- TASK REQUIREMENTS: Report each line of the records where "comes" occurs.

- EXERCISE INPUT:

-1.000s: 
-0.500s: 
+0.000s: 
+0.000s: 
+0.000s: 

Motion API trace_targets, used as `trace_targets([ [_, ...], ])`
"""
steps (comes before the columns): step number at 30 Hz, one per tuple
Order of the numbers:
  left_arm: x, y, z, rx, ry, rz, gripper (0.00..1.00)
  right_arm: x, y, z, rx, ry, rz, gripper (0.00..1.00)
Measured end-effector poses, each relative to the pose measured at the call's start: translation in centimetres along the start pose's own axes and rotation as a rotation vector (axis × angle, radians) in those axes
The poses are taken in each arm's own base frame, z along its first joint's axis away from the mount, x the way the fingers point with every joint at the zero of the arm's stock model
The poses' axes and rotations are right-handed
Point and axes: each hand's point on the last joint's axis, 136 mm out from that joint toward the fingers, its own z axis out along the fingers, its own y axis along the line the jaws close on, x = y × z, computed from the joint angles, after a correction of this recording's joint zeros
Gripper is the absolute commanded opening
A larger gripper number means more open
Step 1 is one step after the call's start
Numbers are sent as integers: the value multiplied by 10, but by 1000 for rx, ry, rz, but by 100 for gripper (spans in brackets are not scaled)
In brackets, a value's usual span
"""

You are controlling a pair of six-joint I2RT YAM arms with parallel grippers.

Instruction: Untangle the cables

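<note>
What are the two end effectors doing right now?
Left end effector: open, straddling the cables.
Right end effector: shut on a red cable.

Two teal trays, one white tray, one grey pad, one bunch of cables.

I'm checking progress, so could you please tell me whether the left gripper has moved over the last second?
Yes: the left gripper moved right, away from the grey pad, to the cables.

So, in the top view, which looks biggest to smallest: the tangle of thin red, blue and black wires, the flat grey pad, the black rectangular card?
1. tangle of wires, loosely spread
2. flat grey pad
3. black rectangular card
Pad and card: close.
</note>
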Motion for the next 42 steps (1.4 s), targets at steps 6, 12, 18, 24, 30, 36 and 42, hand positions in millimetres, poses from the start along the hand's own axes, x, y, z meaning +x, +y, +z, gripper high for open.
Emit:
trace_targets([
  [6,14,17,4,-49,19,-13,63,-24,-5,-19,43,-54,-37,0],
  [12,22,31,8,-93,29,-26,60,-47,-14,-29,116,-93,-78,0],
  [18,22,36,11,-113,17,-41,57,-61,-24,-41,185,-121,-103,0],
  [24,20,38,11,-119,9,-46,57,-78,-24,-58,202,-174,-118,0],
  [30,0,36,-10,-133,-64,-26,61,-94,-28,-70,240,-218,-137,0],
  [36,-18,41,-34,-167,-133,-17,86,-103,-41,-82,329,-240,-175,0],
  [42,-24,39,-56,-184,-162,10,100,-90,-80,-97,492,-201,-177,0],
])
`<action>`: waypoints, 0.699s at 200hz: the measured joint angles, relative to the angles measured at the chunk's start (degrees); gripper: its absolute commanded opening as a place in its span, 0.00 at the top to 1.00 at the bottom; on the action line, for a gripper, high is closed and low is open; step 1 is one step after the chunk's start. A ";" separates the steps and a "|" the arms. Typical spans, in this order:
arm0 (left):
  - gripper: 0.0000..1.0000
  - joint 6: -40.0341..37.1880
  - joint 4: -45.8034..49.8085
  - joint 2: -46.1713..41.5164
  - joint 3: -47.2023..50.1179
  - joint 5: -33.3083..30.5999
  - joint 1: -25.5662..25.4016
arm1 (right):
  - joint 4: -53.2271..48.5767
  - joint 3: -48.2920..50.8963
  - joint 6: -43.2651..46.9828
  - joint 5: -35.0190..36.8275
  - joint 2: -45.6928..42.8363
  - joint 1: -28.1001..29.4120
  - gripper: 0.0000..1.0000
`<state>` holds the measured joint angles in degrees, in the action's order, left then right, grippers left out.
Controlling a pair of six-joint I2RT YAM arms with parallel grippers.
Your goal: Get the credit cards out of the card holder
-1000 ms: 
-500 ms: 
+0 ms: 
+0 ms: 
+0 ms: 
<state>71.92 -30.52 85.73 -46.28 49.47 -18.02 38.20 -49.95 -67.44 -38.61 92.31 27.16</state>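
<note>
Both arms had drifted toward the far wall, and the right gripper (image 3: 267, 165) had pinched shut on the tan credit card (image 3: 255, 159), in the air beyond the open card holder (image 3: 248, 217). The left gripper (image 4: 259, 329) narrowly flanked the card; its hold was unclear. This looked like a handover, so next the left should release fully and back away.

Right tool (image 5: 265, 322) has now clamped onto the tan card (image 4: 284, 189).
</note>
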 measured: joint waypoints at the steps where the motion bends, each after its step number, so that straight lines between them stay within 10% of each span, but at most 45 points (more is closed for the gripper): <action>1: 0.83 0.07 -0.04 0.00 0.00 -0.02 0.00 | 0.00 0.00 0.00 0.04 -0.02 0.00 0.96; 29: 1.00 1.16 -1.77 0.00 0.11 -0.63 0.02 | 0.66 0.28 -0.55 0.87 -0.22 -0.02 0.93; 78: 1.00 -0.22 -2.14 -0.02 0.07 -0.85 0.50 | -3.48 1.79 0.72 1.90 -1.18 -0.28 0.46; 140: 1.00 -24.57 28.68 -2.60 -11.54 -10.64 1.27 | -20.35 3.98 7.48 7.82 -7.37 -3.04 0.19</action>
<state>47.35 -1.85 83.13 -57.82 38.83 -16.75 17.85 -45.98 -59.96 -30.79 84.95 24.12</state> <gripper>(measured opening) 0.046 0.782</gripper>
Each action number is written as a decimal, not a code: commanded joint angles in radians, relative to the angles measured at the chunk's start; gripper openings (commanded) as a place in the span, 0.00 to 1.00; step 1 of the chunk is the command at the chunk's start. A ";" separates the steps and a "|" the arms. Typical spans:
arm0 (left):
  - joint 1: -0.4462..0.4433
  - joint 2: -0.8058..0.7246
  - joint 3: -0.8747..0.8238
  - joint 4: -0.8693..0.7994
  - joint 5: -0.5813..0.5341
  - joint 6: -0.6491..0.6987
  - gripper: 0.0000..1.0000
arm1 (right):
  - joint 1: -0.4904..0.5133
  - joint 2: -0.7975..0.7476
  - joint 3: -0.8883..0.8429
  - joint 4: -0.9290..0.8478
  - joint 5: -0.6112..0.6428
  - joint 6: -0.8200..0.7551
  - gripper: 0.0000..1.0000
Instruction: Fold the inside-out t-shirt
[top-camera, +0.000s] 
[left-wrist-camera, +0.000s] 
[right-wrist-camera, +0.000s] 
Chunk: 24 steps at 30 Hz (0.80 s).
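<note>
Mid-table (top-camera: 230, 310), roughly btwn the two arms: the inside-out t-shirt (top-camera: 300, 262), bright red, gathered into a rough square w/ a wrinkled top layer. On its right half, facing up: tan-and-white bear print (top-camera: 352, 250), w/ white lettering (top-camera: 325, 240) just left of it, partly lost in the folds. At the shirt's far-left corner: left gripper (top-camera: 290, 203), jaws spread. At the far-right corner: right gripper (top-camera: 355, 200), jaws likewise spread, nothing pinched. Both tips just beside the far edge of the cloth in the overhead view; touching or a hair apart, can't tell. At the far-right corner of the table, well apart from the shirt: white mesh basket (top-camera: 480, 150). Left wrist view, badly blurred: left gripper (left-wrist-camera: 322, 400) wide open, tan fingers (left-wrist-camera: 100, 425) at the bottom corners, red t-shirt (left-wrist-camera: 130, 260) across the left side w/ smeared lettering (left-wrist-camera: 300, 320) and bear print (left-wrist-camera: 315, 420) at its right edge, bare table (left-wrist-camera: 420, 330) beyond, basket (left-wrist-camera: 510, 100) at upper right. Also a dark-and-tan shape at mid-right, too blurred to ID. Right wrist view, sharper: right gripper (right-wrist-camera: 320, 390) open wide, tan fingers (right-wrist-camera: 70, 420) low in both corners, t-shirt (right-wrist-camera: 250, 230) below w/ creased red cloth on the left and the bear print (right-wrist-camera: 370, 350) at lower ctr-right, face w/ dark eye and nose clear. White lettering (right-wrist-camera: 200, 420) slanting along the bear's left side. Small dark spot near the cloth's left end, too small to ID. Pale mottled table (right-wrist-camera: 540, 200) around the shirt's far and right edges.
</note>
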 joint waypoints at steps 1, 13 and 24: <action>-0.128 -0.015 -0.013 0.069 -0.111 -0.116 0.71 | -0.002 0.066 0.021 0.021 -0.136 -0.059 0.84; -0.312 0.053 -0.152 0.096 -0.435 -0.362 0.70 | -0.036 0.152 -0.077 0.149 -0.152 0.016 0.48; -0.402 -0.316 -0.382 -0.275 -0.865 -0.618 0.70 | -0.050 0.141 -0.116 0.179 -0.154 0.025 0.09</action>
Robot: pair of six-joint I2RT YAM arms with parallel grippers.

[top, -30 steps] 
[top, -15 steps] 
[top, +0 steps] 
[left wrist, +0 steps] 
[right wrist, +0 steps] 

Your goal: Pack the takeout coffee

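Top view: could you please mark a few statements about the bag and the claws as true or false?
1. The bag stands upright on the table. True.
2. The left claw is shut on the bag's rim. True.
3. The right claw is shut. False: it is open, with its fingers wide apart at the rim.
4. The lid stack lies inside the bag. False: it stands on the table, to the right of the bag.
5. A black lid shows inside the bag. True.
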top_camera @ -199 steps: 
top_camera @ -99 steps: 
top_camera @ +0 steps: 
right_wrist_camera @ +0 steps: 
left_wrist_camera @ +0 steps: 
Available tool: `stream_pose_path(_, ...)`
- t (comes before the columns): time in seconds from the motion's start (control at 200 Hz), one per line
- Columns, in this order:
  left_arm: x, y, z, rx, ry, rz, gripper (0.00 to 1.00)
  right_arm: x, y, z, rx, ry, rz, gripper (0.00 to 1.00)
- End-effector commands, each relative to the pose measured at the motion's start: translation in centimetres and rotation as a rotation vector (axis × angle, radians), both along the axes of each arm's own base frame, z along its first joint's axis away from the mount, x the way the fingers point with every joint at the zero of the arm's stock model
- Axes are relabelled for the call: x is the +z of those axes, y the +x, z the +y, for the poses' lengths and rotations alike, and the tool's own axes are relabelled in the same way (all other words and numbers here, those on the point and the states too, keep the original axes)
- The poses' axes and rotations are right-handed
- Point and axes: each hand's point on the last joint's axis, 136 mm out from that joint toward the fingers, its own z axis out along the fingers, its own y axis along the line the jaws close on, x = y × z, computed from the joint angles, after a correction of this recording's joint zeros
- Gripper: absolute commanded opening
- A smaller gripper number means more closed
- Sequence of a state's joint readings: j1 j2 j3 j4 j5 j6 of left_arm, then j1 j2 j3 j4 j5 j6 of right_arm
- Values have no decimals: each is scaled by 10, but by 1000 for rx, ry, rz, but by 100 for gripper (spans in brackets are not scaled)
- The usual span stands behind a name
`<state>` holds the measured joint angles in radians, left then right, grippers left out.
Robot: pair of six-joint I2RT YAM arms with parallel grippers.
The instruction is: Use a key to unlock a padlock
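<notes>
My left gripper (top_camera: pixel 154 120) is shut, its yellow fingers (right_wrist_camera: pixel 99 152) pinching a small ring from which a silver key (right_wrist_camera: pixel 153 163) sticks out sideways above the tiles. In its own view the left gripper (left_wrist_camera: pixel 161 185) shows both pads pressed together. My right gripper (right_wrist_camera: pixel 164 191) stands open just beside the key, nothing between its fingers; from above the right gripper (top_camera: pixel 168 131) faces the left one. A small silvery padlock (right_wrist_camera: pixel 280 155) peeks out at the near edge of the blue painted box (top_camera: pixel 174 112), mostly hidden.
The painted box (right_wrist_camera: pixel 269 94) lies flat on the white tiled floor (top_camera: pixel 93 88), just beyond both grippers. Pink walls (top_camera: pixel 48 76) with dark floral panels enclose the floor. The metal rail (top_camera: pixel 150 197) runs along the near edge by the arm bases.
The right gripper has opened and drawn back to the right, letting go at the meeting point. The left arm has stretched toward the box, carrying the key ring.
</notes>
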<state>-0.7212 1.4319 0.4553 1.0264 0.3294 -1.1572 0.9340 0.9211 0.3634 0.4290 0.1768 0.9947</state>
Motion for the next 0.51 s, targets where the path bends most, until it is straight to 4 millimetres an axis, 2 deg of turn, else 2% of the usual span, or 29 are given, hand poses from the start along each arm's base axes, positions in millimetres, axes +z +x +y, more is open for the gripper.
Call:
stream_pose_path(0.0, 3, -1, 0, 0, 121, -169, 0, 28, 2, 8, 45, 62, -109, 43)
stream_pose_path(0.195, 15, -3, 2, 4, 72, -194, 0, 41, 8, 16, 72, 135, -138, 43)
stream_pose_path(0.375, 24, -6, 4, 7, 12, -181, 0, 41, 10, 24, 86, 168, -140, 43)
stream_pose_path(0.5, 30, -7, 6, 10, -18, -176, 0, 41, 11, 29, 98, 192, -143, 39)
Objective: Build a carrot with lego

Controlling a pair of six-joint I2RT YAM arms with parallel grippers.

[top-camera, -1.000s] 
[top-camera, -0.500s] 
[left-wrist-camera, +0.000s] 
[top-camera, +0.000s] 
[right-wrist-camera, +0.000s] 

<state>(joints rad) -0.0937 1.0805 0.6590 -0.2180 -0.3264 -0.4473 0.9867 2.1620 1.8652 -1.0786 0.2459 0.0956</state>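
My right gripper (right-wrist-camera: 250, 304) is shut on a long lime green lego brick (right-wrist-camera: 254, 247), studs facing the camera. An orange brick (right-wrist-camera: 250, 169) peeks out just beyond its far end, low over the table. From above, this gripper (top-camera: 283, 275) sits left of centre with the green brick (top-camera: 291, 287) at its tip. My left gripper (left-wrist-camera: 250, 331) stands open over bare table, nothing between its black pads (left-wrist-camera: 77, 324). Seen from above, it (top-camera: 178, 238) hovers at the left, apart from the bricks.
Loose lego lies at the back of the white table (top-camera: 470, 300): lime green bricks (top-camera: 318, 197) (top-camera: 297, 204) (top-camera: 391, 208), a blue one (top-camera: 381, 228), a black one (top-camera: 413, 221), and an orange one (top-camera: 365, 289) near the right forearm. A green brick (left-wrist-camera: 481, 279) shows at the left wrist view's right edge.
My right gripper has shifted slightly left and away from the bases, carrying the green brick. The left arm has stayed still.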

- FINAL ANSWER:
steps (comes before the columns): step number at 30 Hz, one per tuple
- t (comes before the columns): time in seconds from the motion's start (control at 200 Hz), one per line

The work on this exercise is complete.